* **What to work on**
Copy exactly the lines that run from the line containing "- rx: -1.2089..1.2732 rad" to the end of the material below, both ends included.
(Given information Opens)
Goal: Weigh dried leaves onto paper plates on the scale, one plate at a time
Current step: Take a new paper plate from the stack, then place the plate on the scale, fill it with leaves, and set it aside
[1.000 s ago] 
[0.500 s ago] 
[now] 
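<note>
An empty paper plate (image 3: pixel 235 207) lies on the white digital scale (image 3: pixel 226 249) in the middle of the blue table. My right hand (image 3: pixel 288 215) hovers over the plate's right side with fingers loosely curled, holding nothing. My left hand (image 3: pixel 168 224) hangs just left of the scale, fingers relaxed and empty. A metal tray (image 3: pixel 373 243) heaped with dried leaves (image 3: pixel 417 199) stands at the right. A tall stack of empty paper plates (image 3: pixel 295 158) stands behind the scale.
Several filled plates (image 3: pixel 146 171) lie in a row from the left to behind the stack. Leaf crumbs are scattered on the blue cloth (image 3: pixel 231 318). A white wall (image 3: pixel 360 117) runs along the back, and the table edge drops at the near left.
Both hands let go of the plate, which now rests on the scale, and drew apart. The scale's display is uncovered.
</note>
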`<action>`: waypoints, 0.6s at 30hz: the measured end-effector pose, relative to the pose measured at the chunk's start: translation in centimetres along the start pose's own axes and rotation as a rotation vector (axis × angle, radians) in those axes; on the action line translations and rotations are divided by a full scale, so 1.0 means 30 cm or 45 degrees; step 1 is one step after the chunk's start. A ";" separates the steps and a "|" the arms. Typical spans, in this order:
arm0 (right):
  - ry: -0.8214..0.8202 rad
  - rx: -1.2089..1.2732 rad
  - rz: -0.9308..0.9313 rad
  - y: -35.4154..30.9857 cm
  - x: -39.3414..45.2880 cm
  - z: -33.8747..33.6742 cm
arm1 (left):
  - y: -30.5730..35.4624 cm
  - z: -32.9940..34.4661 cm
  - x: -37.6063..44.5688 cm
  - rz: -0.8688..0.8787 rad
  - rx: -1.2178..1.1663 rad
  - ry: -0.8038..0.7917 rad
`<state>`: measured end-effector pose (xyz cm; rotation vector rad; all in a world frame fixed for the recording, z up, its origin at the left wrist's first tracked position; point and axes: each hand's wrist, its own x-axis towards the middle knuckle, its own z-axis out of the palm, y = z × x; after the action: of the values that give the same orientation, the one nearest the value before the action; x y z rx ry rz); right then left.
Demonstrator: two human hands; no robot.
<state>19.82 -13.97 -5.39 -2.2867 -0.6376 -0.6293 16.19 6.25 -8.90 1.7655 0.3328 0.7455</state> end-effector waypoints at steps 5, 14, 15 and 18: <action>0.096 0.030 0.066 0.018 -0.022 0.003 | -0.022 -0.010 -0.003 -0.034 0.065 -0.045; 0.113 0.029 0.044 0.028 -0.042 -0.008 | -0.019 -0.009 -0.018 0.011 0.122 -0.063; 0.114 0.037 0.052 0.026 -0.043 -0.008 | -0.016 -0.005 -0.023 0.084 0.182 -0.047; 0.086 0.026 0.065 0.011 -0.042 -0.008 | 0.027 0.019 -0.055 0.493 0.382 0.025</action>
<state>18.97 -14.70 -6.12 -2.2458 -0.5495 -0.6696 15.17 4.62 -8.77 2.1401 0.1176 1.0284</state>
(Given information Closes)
* **Output below**
  - rx: -1.2089..1.2732 rad
  - rz: -0.9308..0.9313 rad
  - y: -35.4154..30.9857 cm
  - x: -39.3414..45.2880 cm
  - z: -33.8747..33.6742 cm
arm1 (left):
  - y: -30.5730..35.4624 cm
  - z: -32.9940..34.4661 cm
  - x: -37.6063..44.5688 cm
  - rz: -0.8688..0.8787 rad
  - rx: -1.2178..1.1663 rad
  - ry: -0.8038..0.7917 rad
`<state>`: measured end-effector pose (xyz cm; rotation vector rad; all in a world frame fixed for the recording, z up, its origin at the left wrist's first tracked position; point and axes: each hand's wrist, its own x-axis towards the middle knuckle, its own z-axis out of the palm, y = z × x; after the action: of the values that give the same orientation, the one nearest the value before the action; x y z rx ry rz); right then left.
Demonstrator: two human hands; no robot.
<state>19.82 -13.97 -5.39 -2.2867 -0.6376 -0.6293 16.19 6.25 -8.90 1.7655 0.3328 0.7455</state> end-effector waypoints at steps 5, 14, 15 and 18: <action>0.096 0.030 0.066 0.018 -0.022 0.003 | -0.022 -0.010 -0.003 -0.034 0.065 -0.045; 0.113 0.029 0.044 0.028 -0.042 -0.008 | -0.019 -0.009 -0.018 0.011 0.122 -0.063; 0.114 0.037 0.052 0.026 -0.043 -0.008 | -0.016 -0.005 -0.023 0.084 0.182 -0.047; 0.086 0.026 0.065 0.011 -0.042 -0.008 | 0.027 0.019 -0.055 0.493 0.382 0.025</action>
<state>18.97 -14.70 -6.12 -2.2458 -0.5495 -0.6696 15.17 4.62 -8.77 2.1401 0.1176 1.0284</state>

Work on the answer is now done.